Le famiglie stesse sono angosciate, impotenti, anche indignate di fronte all'atteggiamento delle autorità: sentono di aver fatto molto per il Paese in cui vivono e si sentono respinti nel momento della difficoltà. Qualcuno parte per l'Italia insieme al familiare espulso, spesso un figlio, perché non ha nessuno a cui affidarlo. "Stiamo pensando ad un progetto di pronta accoglienza qui - spiega Gazzola - ma vorremmo che questi ragazzi potessero tornare".
La regione Lombardia, ad esempio, si è dichiarata disponibile a farsi carico del recupero di 50 connazionali condannati per reati di droga ed espulsi, a condizione che vengano riammessi nel loro Länder al termine della terapia.

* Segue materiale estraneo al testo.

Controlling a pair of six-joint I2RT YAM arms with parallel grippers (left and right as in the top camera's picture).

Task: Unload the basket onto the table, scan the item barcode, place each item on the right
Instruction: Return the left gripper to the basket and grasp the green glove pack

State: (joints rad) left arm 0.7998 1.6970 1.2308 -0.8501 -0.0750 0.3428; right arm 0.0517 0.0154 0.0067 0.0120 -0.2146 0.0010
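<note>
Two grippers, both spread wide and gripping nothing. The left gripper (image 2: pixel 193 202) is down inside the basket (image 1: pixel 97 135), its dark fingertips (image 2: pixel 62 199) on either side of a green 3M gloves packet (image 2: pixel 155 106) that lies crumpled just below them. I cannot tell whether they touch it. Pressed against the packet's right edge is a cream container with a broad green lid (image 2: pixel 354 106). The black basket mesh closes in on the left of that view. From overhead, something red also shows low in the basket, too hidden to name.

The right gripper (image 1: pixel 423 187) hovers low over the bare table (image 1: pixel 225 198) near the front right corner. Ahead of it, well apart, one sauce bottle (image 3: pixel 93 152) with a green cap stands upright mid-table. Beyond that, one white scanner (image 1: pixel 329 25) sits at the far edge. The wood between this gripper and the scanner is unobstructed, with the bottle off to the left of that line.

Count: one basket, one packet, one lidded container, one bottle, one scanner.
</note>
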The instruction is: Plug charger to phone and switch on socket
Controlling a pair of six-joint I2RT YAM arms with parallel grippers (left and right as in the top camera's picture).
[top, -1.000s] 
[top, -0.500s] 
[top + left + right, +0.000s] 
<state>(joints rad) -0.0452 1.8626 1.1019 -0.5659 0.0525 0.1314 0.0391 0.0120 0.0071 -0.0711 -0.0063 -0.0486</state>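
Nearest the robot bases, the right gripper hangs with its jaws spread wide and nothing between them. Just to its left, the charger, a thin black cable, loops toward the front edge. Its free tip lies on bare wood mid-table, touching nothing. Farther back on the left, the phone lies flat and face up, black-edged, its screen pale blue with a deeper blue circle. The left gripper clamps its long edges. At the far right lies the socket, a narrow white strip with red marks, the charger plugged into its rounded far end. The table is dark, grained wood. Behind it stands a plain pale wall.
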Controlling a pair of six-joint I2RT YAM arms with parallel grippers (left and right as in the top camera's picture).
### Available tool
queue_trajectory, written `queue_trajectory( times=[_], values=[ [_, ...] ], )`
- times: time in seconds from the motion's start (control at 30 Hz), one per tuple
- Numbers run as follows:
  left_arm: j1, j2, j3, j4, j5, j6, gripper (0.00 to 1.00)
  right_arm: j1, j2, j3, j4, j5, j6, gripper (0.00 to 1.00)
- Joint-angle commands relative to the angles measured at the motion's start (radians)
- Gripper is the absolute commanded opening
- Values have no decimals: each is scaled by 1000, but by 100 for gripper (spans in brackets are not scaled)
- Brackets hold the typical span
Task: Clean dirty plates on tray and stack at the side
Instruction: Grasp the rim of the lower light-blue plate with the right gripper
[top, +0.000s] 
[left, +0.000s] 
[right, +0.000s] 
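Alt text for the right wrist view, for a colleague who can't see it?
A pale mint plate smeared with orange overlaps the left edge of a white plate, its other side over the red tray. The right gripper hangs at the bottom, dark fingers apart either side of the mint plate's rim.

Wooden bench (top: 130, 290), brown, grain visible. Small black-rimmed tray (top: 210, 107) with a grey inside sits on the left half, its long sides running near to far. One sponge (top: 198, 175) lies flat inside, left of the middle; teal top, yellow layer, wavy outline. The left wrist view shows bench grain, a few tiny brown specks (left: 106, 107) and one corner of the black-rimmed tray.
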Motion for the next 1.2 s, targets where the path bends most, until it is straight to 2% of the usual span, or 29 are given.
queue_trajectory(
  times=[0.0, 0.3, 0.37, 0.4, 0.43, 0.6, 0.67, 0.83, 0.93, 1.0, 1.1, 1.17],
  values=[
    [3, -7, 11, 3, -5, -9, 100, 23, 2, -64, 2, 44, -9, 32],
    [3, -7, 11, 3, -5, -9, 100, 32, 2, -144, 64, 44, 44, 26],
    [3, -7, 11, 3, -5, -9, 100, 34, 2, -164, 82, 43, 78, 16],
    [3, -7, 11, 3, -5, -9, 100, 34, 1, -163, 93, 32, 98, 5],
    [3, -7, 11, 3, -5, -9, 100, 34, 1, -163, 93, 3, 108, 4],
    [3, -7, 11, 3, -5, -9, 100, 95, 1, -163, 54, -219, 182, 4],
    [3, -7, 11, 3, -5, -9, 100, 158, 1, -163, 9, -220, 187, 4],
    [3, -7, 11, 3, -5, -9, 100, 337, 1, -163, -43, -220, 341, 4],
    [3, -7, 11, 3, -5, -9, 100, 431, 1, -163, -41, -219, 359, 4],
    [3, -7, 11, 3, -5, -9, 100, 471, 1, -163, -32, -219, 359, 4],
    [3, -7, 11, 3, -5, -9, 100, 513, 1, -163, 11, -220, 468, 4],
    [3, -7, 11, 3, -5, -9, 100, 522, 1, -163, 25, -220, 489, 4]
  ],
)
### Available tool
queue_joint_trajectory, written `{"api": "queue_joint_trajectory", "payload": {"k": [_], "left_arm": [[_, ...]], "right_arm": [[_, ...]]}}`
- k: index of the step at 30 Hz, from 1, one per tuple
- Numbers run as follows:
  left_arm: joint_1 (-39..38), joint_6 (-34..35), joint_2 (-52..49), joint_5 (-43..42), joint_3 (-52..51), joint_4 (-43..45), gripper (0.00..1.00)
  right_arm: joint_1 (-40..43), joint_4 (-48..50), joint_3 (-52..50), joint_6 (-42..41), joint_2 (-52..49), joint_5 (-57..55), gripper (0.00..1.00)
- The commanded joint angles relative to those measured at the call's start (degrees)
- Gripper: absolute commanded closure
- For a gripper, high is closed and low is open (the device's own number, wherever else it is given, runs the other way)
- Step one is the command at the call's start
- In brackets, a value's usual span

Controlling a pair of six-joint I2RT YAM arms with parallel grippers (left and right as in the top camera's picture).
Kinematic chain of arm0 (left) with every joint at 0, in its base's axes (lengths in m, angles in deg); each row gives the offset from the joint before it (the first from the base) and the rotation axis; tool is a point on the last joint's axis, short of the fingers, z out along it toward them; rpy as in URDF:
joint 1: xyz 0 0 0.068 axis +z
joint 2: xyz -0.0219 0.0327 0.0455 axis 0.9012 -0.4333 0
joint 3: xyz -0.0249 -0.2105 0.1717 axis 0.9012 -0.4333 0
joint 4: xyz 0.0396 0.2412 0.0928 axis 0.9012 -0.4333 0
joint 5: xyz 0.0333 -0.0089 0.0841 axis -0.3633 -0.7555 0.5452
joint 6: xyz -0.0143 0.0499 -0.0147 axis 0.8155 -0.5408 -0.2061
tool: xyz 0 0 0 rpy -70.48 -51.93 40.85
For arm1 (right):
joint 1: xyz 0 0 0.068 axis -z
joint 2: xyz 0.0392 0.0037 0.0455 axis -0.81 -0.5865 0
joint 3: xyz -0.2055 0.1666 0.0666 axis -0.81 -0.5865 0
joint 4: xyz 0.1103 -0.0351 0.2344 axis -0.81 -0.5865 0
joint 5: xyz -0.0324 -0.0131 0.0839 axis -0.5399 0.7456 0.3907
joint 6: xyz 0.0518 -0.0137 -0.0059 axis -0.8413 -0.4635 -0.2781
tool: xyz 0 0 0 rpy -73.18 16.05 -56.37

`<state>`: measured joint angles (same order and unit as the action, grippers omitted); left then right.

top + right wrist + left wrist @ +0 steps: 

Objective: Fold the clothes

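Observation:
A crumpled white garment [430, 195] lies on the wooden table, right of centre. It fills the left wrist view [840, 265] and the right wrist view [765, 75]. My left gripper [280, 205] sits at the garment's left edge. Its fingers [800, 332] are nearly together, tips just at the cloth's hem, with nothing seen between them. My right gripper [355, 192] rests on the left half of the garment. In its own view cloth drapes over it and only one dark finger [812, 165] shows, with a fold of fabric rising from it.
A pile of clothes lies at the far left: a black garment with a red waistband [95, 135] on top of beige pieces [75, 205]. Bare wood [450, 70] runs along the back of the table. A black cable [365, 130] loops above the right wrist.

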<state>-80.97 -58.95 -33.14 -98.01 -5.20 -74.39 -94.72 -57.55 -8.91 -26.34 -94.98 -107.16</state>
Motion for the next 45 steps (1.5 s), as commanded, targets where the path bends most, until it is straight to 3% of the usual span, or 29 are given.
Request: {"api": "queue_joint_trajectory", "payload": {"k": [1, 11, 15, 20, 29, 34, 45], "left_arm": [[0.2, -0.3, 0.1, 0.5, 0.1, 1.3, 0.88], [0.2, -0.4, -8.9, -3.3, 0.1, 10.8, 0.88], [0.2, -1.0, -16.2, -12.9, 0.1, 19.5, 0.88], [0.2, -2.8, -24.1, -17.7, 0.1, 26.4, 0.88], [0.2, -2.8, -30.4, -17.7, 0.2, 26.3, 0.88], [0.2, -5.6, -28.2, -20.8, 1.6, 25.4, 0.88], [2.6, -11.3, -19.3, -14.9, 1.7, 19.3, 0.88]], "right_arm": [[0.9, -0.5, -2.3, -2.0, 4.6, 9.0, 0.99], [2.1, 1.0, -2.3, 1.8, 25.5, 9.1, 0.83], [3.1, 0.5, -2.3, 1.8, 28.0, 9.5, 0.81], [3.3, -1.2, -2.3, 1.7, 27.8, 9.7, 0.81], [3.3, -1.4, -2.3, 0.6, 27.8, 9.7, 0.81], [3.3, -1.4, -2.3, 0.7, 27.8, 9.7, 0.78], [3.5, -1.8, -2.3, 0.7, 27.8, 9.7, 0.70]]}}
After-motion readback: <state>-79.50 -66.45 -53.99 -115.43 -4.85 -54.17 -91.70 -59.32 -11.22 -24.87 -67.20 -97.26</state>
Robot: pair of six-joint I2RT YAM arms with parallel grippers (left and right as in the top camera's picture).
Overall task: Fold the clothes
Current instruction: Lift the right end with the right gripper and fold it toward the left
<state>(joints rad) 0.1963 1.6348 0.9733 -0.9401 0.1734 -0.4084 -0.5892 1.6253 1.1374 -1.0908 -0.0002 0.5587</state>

La prevenzione in Germania
"Con alcune organizzazioni tedesche - conclude - stiamo lavorando anche per la prevenzione, con il "Progetto speranza", per formare dei mediatori culturali e dare una mano a chi vive la tossicodipendenza ma non è ancora finito in carcere". In attesa di un serio pronunciamento da parte dell'Europa, affinché le leggi comunitarie siano rispettate e nessun paese dell'Unione possa cacciare dal proprio territorio una persona perché malata, disoccupata o semplicemente povera.